The Compressed Sensing MP2RAGE as a Surrogate to the MPRAGE for Neuroimaging at 3 T

Affiliations

The Compressed Sensing MP2RAGE as a Surrogate to the MPRAGE for Neuroimaging at 3 T

Aurélien J Trotier et al. Invest Radiol. .

Abstract

Objectives: The magnetization-prepared 2 rapid acquisition gradient echo (MP2RAGE) sequence provides quantitative T1 maps in addition to high-contrast morphological images. Advanced acceleration techniques such as compressed sensing (CS) allow its acquisition time to be compatible with clinical applications. To consider its routine use in future neuroimaging protocols, the repeatability of the segmented brain structures was evaluated and compared with the standard morphological sequence (magnetization-prepared rapid gradient echo [MPRAGE]). The repeatability of the T1 measurements was also assessed.

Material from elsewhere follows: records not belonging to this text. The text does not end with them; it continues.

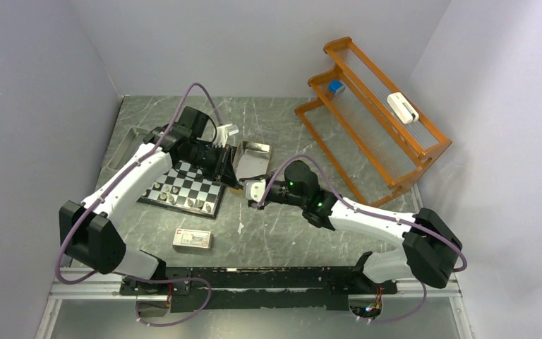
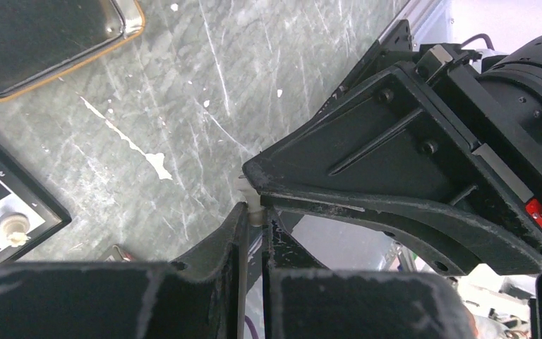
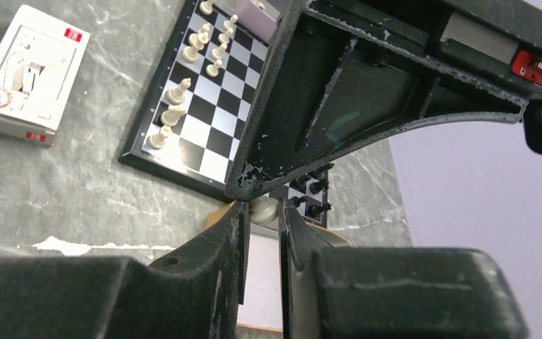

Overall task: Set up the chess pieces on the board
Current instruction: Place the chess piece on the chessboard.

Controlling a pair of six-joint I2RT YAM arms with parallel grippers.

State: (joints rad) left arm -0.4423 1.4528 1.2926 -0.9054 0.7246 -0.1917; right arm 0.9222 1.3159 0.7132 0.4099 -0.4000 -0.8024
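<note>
The board (image 1: 183, 191) lies left of centre, with pale chess pieces (image 3: 176, 92) along one side and black ones (image 3: 310, 191) at the far edge. My two grippers meet tip to tip just right of the board. My left gripper (image 2: 254, 212) is shut on the thin top of a pale chess piece (image 2: 248, 192). My right gripper (image 3: 262, 212) is shut on the round base of the same piece (image 3: 263, 210). In the top view the piece is hidden between the left gripper (image 1: 236, 181) and the right gripper (image 1: 248, 195).
A tan open box (image 1: 253, 157) sits just behind the grippers. A white-and-red carton (image 1: 192, 239) lies near the front, left of centre. An orange wire rack (image 1: 374, 120) stands at the back right. Walls close in on the left and right.
</note>
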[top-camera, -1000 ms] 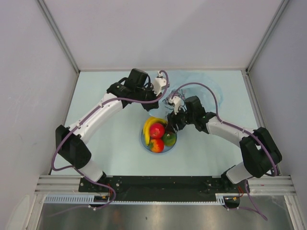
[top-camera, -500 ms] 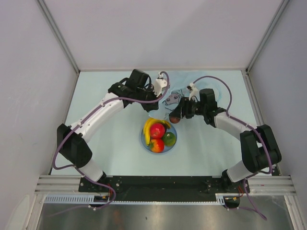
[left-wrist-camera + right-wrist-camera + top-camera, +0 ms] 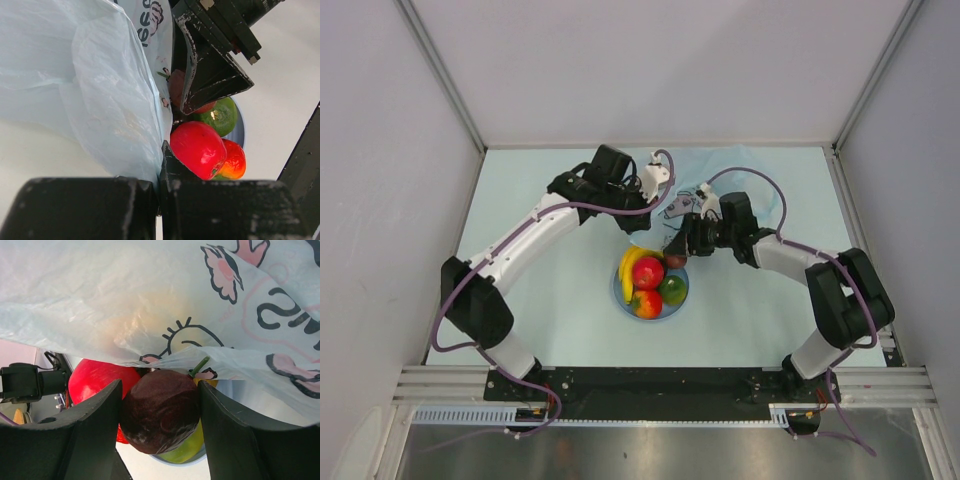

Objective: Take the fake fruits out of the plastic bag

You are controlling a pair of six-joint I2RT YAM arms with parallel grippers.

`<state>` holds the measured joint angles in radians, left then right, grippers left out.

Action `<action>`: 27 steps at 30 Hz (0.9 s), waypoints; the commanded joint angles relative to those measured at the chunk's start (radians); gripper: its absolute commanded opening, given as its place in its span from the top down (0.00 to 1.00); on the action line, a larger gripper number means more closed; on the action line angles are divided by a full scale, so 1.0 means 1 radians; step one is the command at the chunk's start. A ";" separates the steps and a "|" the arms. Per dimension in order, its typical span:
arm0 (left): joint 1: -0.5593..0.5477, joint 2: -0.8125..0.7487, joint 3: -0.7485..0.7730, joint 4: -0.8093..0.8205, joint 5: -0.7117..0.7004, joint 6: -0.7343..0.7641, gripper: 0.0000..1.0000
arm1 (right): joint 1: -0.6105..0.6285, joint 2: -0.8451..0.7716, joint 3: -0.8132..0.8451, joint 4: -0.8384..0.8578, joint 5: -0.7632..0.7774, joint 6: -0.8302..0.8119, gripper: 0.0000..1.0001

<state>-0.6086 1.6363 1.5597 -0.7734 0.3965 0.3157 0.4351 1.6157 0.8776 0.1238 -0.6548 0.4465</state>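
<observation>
Over the far rim of the blue plate (image 3: pixel 672 312), the right tool (image 3: pixel 680 246) is clamped on the small maroon fruit (image 3: pixel 160 412). Its fingers (image 3: pixel 95 430) squeeze both flanks, just beneath the printed lip of the plastic bag (image 3: pixel 100 90). Across from it, the left tool (image 3: pixel 159 192) is pinched together on a fold of the film, holding the mouth up, I'd judge, so fruit can come out freely. On the plate sit the banana (image 3: pixel 630 267), red apple (image 3: pixel 648 271), green fruit (image 3: pixel 671 290) and red-orange fruit (image 3: pixel 647 304), packed together and touching. The gap at the rim beside the apple looks like the landing spot. The bag itself sprawls over the surface (image 3: pixel 560 310) behind the plate.
</observation>
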 commanded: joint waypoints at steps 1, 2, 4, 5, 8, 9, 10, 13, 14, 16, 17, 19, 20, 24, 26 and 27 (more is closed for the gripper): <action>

Materials and methods: Thirteen healthy volunteers were scanned either 3 or 4 times at several days of interval, on a 3 T clinical scanner, with the 2 sequences (CS-MP2RAGE and MPRAGE), set with the same spatial resolution (0.8-mm isotropic) and scan duration (6 minutes 21 seconds). The reconstruction time of the CS-MP2RAGE outputs (including the 2 echo images, the MP2RAGE image, and the T1 map) was 3 minutes 33 seconds, using an open-source in-house algorithm implemented in the Gadgetron framework.Both precision and variability of volume measurements obtained from CAT12 and VolBrain were assessed. The T1 accuracy and repeatability were measured on phantoms and on humans and were compared with literature.Volumes obtained from the CS-MP2RAGE and the MPRAGE images were compared using Student t tests (P < 0.05 was considered significant).

Results: The CS-MP2RAGE acquisition provided morphological images of the same quality and higher contrasts than the standard MPRAGE images. Similar intravolunteer variabilities were obtained with the CS-MP2RAGE and the MPRAGE segmentations. In addition, high-resolution T1 maps were obtained from the CS-MP2RAGE. T1 times of white and gray matters and several deep gray nuclei are consistent with the literature and show very low variability (<1%).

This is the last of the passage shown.